Copy out all of the data that follows, exactly as it appears.

▸ Collected material:
═══
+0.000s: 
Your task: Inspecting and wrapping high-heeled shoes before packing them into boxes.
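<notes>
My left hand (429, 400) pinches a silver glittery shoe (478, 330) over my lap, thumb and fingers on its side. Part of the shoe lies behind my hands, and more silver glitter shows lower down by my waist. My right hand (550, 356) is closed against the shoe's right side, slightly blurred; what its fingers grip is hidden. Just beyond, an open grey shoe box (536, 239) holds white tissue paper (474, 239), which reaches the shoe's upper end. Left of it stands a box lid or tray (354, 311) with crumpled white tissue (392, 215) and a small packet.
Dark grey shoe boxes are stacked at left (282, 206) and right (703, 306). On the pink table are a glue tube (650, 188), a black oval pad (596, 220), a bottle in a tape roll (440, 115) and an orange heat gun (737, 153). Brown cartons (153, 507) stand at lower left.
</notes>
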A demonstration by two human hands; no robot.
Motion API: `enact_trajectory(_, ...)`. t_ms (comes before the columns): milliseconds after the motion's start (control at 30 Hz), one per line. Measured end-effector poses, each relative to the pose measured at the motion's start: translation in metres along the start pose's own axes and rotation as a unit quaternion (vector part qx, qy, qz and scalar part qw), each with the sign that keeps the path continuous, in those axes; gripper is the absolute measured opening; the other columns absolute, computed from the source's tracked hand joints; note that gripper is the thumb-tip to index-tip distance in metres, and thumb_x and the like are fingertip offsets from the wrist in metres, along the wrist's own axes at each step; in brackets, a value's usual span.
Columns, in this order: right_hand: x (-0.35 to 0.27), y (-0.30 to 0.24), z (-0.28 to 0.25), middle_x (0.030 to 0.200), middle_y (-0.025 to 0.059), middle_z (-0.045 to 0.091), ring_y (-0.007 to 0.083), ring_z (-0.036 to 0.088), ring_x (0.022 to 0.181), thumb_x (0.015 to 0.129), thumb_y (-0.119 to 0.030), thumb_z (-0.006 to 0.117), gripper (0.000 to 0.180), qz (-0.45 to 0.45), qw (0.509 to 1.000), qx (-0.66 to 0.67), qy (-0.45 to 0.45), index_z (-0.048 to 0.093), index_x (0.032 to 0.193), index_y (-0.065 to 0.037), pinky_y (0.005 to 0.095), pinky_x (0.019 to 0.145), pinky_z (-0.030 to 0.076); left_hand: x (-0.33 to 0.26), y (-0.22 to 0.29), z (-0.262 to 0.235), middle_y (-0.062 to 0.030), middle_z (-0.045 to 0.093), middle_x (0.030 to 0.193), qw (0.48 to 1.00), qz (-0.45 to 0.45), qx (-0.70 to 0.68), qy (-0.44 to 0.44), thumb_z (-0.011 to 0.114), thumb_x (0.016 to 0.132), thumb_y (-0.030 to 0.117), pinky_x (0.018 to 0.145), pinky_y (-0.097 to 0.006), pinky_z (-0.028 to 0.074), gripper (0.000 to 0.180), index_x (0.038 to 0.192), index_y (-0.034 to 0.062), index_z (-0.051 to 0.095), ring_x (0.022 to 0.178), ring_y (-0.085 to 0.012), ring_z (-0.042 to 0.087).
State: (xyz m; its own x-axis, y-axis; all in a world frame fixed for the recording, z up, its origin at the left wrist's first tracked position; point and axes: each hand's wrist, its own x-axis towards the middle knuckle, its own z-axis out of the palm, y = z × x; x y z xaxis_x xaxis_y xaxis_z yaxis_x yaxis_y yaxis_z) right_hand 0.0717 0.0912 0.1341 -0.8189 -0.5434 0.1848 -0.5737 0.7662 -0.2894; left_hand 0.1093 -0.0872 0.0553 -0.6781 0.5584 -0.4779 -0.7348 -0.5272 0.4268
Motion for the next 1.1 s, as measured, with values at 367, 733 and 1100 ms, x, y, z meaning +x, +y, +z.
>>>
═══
▸ Answer box:
+0.000s: 
Your task: Inspecting and wrapping high-heeled shoes before packing them into boxes.
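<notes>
My left hand (429, 400) pinches a silver glittery shoe (478, 330) over my lap, thumb and fingers on its side. Part of the shoe lies behind my hands, and more silver glitter shows lower down by my waist. My right hand (550, 356) is closed against the shoe's right side, slightly blurred; what its fingers grip is hidden. Just beyond, an open grey shoe box (536, 239) holds white tissue paper (474, 239), which reaches the shoe's upper end. Left of it stands a box lid or tray (354, 311) with crumpled white tissue (392, 215) and a small packet.
Dark grey shoe boxes are stacked at left (282, 206) and right (703, 306). On the pink table are a glue tube (650, 188), a black oval pad (596, 220), a bottle in a tape roll (440, 115) and an orange heat gun (737, 153). Brown cartons (153, 507) stand at lower left.
</notes>
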A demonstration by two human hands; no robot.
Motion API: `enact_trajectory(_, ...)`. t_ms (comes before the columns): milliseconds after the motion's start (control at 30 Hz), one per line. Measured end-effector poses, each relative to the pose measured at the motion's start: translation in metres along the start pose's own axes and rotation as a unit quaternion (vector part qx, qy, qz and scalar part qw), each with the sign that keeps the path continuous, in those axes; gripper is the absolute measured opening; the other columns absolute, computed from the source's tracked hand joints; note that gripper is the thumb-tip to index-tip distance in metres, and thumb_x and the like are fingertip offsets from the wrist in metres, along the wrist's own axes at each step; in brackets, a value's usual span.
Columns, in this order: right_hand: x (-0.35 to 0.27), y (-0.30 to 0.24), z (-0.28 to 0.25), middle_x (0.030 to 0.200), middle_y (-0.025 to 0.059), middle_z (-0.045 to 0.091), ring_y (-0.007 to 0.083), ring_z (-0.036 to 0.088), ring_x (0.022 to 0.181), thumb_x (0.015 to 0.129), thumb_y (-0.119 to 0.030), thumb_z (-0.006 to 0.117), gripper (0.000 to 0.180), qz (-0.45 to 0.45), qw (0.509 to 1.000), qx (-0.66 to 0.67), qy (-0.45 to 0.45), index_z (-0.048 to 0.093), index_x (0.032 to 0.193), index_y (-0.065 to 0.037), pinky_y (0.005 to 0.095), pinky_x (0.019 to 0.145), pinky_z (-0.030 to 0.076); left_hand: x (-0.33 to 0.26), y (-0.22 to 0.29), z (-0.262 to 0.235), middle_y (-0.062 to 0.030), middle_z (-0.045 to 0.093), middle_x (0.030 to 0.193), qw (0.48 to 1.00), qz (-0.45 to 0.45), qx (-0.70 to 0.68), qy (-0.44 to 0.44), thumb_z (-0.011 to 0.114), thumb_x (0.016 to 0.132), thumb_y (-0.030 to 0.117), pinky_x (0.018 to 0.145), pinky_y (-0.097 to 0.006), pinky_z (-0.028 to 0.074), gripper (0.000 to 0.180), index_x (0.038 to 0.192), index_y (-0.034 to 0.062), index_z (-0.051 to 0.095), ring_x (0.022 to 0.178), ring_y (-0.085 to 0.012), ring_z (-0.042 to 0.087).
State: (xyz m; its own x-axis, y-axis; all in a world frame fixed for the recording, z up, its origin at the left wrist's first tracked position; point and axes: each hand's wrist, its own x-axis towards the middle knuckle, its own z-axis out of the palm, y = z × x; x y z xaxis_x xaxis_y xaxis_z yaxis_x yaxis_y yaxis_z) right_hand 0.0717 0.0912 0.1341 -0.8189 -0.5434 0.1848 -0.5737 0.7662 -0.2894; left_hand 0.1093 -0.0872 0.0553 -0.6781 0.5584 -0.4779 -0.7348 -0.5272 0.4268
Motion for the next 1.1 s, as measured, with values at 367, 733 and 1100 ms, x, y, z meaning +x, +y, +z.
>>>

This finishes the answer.